EXERCISE REQUIREMENTS → List each line of the data that holds the string "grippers", please.

────────────────

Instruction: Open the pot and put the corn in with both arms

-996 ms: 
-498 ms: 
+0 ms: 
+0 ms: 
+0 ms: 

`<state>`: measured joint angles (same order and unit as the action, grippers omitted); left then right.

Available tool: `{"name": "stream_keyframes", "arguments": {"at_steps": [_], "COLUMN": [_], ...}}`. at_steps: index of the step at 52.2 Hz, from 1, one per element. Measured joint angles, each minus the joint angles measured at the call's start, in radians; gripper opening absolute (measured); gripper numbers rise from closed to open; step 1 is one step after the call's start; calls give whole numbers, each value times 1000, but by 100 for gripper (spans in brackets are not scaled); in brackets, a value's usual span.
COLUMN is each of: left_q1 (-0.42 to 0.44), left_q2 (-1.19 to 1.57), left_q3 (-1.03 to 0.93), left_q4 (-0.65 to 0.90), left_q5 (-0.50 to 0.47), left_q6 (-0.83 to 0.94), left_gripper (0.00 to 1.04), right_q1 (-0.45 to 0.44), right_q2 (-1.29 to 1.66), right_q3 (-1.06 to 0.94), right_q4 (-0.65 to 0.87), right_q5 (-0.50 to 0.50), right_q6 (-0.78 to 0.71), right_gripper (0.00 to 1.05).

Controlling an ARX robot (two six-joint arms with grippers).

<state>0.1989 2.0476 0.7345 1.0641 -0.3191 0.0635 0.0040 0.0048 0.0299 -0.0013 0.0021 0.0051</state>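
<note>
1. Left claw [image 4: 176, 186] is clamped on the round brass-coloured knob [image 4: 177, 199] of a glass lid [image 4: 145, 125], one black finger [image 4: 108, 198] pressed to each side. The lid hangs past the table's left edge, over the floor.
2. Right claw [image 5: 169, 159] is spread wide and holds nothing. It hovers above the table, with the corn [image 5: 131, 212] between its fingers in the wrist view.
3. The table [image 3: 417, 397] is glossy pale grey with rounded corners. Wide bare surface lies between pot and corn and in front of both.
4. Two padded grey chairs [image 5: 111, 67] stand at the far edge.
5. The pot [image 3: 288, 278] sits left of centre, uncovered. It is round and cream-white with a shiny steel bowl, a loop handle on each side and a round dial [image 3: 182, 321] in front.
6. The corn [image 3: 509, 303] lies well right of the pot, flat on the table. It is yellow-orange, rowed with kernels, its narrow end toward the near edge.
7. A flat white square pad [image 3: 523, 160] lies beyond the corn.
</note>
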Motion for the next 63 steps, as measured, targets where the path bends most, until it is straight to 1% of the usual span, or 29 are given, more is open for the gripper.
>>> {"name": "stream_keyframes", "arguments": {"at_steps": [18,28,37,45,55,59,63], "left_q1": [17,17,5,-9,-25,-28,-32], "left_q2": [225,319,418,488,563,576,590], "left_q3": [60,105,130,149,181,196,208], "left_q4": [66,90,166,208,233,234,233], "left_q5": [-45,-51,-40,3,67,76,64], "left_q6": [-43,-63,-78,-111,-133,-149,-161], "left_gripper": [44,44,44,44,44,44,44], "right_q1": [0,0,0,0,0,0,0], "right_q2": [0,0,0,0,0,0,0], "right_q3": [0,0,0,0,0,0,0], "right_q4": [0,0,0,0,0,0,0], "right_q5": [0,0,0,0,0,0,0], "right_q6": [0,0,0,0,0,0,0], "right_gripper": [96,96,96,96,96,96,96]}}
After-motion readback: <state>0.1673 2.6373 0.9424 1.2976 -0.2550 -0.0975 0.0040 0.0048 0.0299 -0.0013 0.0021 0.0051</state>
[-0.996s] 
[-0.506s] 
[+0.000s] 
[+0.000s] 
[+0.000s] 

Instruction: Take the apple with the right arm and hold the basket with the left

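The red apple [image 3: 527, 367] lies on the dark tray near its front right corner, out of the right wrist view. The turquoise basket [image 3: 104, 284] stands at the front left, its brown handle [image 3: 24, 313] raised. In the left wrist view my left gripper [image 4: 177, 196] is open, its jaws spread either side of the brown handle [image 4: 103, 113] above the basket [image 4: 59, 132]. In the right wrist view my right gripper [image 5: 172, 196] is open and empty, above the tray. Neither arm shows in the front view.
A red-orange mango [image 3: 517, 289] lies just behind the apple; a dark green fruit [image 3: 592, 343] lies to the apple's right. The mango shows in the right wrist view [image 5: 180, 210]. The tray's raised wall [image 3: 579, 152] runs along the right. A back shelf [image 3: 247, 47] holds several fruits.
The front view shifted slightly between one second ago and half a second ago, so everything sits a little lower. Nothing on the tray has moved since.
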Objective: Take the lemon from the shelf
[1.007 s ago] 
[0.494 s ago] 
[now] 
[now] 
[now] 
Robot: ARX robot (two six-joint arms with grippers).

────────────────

SOLUTION TO THE EXERCISE →
`<state>`: measured joint angles (same order and unit as the action, grippers omitted); left then right.
Controlling an ARX robot (two six-joint arms with grippers).
Robot: ARX robot (two six-joint arms with grippers).

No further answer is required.